# Drip Me in Butter



## Smoppet (Nov 13, 2018)

Hello~ You can call me Smoppet. 
I'm mostly known for drawing, but I privately work on writing as well. I used to use Wattpad, like, 10 thousand years ago, but I found the userbase too juvenile and I needed to focus more on my artwork. I've been working on a manuscript for the past 2 years that features a lot of the characters I draw. I think it's settling down into its last few stages of editing LOL 
Some of my favorite books are The Jungle, 120 Days of Sodom, The Three Musketeers, Sister Carrie, Bend Sinister, Madame Bovary, Wise Guy, White Fang, Red Dragon, and Story of O. I also love to read about science and religion!


----------



## Guard Dog (Nov 13, 2018)

Hello.

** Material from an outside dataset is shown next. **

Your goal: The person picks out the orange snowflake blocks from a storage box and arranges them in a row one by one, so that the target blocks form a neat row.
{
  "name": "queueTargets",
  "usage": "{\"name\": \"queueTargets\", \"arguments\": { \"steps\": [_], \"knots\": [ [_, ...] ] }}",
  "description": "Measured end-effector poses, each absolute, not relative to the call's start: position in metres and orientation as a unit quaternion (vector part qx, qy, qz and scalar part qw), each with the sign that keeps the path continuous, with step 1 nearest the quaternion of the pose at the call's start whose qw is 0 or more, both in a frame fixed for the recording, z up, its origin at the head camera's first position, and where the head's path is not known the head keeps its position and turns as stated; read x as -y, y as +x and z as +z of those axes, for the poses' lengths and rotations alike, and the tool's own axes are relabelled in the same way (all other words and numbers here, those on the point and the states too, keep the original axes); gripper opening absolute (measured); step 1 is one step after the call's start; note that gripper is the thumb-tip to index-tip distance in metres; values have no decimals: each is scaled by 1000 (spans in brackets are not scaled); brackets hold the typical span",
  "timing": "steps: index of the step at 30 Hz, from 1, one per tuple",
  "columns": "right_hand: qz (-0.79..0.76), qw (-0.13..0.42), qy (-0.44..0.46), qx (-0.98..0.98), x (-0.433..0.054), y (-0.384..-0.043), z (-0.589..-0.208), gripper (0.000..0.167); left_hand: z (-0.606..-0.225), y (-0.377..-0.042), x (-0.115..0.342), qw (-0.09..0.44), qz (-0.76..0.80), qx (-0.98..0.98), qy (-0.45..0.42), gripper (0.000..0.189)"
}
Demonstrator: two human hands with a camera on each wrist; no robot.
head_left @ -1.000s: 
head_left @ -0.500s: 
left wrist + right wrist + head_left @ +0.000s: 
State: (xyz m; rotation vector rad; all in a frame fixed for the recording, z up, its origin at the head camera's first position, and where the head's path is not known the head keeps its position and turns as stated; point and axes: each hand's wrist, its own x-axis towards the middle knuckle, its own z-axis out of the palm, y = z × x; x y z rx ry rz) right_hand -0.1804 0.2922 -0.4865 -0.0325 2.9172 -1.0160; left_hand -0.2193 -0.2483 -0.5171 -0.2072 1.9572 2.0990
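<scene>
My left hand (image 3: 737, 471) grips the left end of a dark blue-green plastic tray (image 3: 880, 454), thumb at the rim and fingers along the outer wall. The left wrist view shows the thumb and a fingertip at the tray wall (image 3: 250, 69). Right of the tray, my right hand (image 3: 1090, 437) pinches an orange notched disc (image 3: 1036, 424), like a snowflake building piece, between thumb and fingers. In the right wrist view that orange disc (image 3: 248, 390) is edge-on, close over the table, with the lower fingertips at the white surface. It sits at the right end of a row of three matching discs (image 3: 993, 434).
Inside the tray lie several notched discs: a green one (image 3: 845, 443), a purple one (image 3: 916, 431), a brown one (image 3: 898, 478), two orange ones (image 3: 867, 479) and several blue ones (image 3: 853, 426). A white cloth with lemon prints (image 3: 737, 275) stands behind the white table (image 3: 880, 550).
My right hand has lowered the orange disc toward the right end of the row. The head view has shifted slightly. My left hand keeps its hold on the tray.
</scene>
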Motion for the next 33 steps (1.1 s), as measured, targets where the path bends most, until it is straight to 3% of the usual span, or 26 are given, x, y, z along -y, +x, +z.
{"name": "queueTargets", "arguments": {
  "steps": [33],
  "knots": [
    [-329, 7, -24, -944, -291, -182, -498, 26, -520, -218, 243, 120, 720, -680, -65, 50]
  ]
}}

Welcome to the forums.

I'm usually more talkative than this, but it's nearly 4:00am here, and I've been doin' some editing these past few hours. So forgive me if I'm a little quieter than usual due to my eyelids being a bit droopy.

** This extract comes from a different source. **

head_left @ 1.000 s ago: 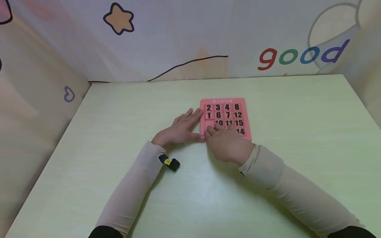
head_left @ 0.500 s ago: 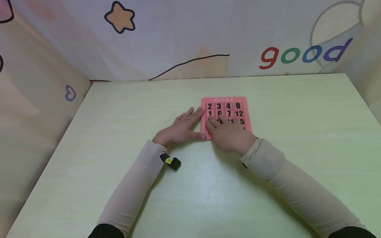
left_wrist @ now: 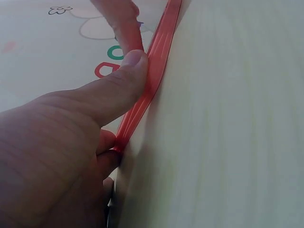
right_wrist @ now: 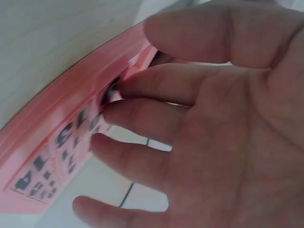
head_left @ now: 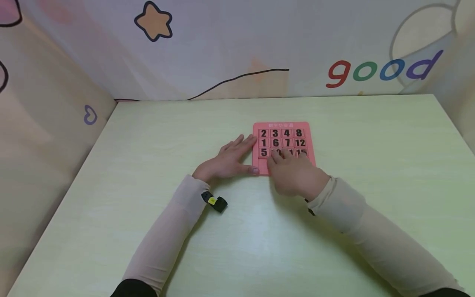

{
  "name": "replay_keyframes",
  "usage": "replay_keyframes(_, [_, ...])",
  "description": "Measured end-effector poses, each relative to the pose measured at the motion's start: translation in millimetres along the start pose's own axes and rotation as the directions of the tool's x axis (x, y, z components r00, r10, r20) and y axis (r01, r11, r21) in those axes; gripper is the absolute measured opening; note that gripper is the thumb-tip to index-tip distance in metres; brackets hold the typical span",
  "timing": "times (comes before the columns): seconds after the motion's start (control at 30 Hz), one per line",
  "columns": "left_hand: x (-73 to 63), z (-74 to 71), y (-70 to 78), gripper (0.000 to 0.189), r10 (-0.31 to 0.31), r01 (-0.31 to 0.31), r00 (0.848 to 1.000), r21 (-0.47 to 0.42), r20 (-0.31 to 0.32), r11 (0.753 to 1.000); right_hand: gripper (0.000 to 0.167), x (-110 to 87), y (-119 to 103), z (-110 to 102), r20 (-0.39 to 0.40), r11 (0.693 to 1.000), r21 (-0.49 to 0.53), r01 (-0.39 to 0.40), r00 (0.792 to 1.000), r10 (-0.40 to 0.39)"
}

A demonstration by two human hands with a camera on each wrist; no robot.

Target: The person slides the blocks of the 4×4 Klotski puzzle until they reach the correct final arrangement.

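A pink sliding number puzzle (head_left: 281, 125) lies flat on the table, its upper rows reading 2 3 4 8 and 1 6 7 12. Below the 1 sits the 5 tile (head_left: 264, 152), and the bottom-left cell under it is bare pink. My left hand (head_left: 224, 162) touches the puzzle's left edge with extended fingers and thumb; the left wrist view shows the thumb (left_wrist: 133, 66) against the pink rim. My right hand (head_left: 295, 175) reaches over the lower rows, hiding most of the bottom one. In the right wrist view a straight index finger (right_wrist: 156, 83) touches a tile near the puzzle's near edge.
The pale green table (head_left: 178, 132) extends around the puzzle. Behind it stands a printed backdrop (head_left: 222, 45) with a star and the word "good". A black strap with a small device (head_left: 215, 202) is on the left wrist.
The 5 tile has slid up from the bottom-left cell into the third row, leaving the corner cell bare. My right hand moved up with it, then back right. The left hand stayed at the edge.
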State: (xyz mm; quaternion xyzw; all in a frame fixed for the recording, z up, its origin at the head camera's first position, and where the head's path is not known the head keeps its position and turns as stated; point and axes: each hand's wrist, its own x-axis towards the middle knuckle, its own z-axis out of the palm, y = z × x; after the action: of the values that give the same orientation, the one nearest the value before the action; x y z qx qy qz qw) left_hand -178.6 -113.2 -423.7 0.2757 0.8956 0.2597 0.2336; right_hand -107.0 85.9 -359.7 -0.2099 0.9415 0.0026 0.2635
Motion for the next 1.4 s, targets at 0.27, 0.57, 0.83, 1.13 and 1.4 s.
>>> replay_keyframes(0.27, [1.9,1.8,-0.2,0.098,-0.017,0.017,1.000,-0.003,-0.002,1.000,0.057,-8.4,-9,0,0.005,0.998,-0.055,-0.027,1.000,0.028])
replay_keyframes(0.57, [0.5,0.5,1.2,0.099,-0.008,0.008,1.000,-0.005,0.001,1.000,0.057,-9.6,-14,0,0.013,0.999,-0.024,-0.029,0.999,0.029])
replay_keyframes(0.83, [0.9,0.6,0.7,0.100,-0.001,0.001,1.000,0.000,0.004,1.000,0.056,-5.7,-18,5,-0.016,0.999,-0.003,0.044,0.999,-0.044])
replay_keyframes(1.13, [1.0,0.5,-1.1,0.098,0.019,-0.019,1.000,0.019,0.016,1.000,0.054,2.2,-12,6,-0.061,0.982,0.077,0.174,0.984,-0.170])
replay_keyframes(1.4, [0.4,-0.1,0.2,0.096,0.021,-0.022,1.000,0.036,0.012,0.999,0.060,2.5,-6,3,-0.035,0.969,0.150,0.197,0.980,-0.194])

Anyway, enjoy the forums, read the "stickies", and I'll no doubt see ya around.


G.D.


----------



## Hill.T.Manner (Nov 13, 2018)

Welcome! (I'd say more if I had more to say) Just joined myself so still feeling it out, great group of people here!


----------



## Smoppet (Nov 13, 2018)

Guard Dog said:


> Hello. Welcome to the forums.
> 
> I'm usually more talkative than this, but it's nearly 4:00am here, and I've been doin' some editing these past few hours. So forgive me if I'm a little quieter than usual due to my eyelids being a bit droopy.
> 
> ...


LOL Yeah I was only awake for an hour or so during those wee hours.

Thanks! I hope to become active here!!

Sent from my SM-S120VL using Tapatalk


----------



## Smoppet (Nov 13, 2018)

Hill.T.Manner said:


> Welcome! (I'd say more if I had more to say) Just joined myself so still feeling it out, great group of people here!


Thanks! I had a look around and it seems nice!

Sent from my SM-S120VL using Tapatalk


----------



## Gumby (Nov 14, 2018)

Welcome Smoppet! As everything is better drenched in butter, you will no doubt do well.


----------



## Smoppet (Nov 14, 2018)

Gumby said:


> Welcome Smoppet! As everything is better drenched in butter, you will no doubt do well.


Excellent [emoji83][emoji83]

Sent from my SM-S120VL using Tapatalk


----------



## Gumby (Nov 14, 2018)




----------



## TuesdayEve (Nov 14, 2018)

Hello Smoppet, 
It sounds like you have varied reading interests. I’m 
always up for discussing religious theory and curious
about others philosophy. Check out Visual Arts and 
perhaps post some artwork. Also, please read the Rules
they’re not hard and be aware there’s a thirty post rule
before posting your creative writing.
Glad you’re here, welcome and let the journey begin.


----------



## Smoppet (Nov 14, 2018)

Gumby said:


>


IM SCREAMING LMAO

Sent from my SM-S120VL using Tapatalk


----------



## Smoppet (Nov 14, 2018)

TuesdayEve said:


> Hello Smoppet,
> It sounds like you have varied reading interests. I’m
> always up for discussing religious theory and curious
> about others philosophy. Check out Visual Arts and
> ...


Yeah, I often debate *cough*argue*cough* with people about religion and science on twitter :'D

Yes, I gave the rules a thorough read! Let's see if I can get to 30!!

Sent from my SM-S120VL using Tapatalk


----------



## TuesdayEve (Nov 14, 2018)

It goes by fast. Jump into a discussion yule see.


----------



## Guard Dog (Nov 15, 2018)

TuesdayEve said:


> It goes by fast. Jump into a discussion *yule* see.



Was that a typo, or should it be *logged* as a pun?

...I mean, I know it's getting closer to Christmas, but we're not quite there yet.



G.D.


----------



## Reynard (Nov 16, 2018)

TuesdayEve said:


> It goes by fast. Jump into a discussion yule see.



Talking is fun!  But lurking is funner!


----------



## Goldwriter (Nov 16, 2018)

Good title. Intriguing book names.


----------



## Cavex (Nov 26, 2018)

Hi, I'm new as well.


----------